### Task prompt
Give the data again exactly as it appears, excluding any pictures.

### Records for this task
▬▬▬▬▬▬▬▬▬▬

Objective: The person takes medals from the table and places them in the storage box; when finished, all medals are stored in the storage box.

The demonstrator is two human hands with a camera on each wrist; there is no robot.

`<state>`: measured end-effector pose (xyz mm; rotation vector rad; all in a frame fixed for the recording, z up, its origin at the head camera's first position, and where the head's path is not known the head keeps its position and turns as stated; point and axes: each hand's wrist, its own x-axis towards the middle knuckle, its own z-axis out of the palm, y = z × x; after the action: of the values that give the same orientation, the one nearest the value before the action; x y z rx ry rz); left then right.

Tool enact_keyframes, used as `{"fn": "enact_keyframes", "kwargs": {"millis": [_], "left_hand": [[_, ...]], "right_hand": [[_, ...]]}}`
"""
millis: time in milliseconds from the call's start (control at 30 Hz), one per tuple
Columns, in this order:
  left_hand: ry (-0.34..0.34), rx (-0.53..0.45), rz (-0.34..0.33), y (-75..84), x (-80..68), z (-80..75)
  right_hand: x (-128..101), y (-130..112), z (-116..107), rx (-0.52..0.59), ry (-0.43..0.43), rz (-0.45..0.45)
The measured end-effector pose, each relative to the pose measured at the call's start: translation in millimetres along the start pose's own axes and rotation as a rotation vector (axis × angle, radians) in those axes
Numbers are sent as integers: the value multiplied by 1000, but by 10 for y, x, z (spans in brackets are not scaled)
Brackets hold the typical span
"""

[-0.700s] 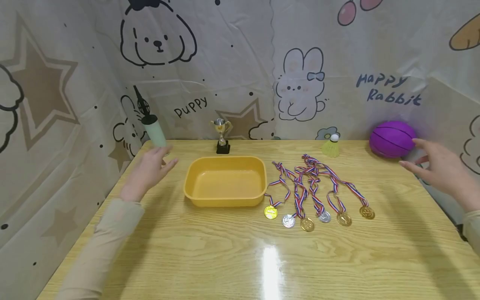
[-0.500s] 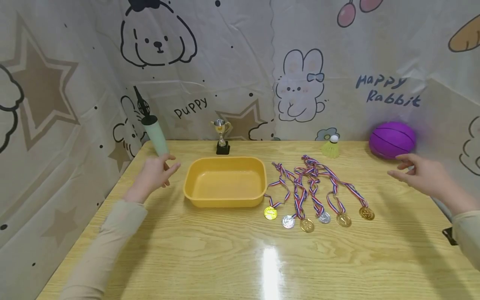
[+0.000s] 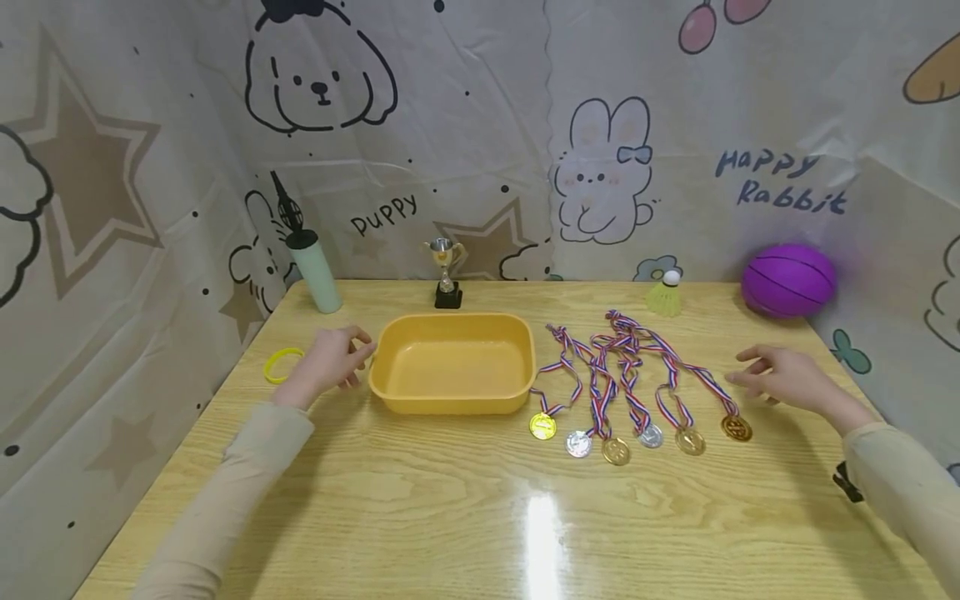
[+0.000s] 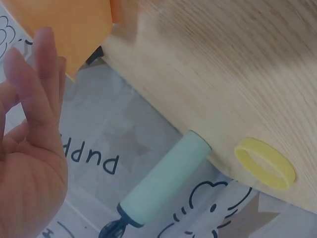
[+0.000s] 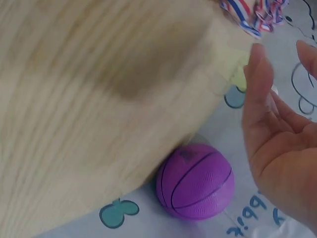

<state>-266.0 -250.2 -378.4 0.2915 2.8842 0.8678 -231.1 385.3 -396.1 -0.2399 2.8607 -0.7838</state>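
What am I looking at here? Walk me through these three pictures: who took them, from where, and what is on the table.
No machine here: a person wears three cameras. The wide picture comes from the head; the other two come from the wrists and look past each palm.

On the wooden table stand an empty yellow tray, a row of six medals on striped ribbons, a small trophy, a yellow shuttlecock, a purple ball, a pale green air pump and a yellow wristband.

The left hand is at the tray's left end; whether it touches is unclear. The right hand hovers just right of the medals. Neither has anything in its grip.
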Motion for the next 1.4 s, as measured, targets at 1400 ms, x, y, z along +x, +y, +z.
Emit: {"fn": "enact_keyframes", "kwargs": {"millis": [1400], "left_hand": [[-21, 71, -36, 45, 49, 122]], "right_hand": [[99, -2, 370, -50, 2, -16]]}}
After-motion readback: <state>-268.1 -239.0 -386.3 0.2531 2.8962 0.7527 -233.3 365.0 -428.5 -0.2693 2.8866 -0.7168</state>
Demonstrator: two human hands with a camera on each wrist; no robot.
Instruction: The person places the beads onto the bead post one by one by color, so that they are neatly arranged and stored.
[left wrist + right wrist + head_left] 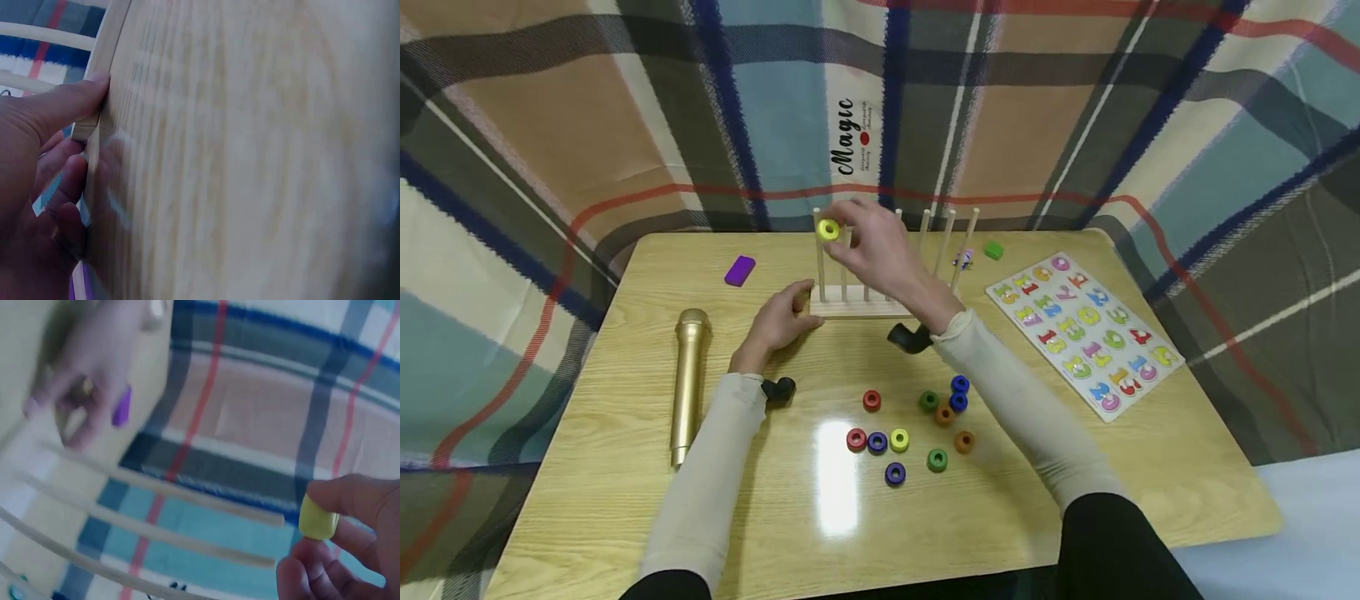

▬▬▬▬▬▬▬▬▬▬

### Your response
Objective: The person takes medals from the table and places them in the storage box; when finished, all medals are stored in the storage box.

The demonstrator is two human hands with a camera on each wrist; there is no robot.

`<state>`: measured end-effector pose (xyz mm; rotation vector rad; all in a frame fixed for the recording, z up, its origin at the head camera's first position, and where the head's path is not known the head keeps its position and turns as stated; point and axes: each hand's wrist, its own x-axis towards the middle knuckle, its own z-axis out of the palm, y = z × x; after the action: of the values that give the same orientation, the one nearest the value before the action; x y z rx ry rz); left then right.

Tool enact_keyframes, used as `{"fn": "enact_keyframes", "kwargs": {"millis": [_], "left_hand": [[_, ...]], "right_hand": [[_, ...]]}}`
"""
millis: time in milliseconds from the call's start (control at 30 Hz), one per tuple
Columns, in this order:
  left_hand: ry (-0.34..0.34), rx (-0.53..0.45), rz (-0.34..0.33), y (-75..84), x (-80..68), z (-80..75)
  right_hand: x (-128..101), y (-130..112), z (-116..107), rx (-0.52..0.59), ry (-0.43..0.43), rz (-0.45..0.45)
The measured end-effector pose, each relative to the pose measured at the call's start: translation in millimetres along the start pose's own axes and rotation as a rotation vector (axis × angle, radians) in those axes
Numbers are sent as integers: the value multiplied by 1000, but by 10 for y, x, z (spans in brackets are not scaled)
Brackets hold the typical span
"""

[-0.700s] 
[-0.500s] 
[+0.000s] 
[+0.000s] 
[+0.000s] 

<state>-266.0 -250.2 -378.4 0.2915 2.8842 0.8678 -231.1 385.3 -396.1 -0.2399 2.8607 -0.7838</state>
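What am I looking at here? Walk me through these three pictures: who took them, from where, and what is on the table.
No machine here: a person wears three cameras. The wide picture comes from the head; the other two come from the wrists and look past each palm.

On the wooden table stand an empty yellow tray, a row of six medals on striped ribbons, a small trophy, a yellow shuttlecock, a purple ball, a pale green air pump and a yellow wristband.

The left hand is at the tray's left end; whether it touches is unclear. The right hand hovers just right of the medals. Neither has anything in its grip.
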Motion for the next 1.4 s, as measured, targets at 1400 ms, x, y, z along +x, +y, +z.
Emit: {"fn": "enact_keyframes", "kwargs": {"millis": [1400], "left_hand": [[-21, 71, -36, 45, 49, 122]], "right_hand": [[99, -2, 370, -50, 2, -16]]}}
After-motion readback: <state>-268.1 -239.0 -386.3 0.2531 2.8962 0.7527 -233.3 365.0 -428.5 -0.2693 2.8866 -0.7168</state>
Demonstrator: two human hands with a camera on each wrist; no robot.
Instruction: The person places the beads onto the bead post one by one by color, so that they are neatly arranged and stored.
[left wrist + right wrist + head_left] 

There is no more output for this exercise.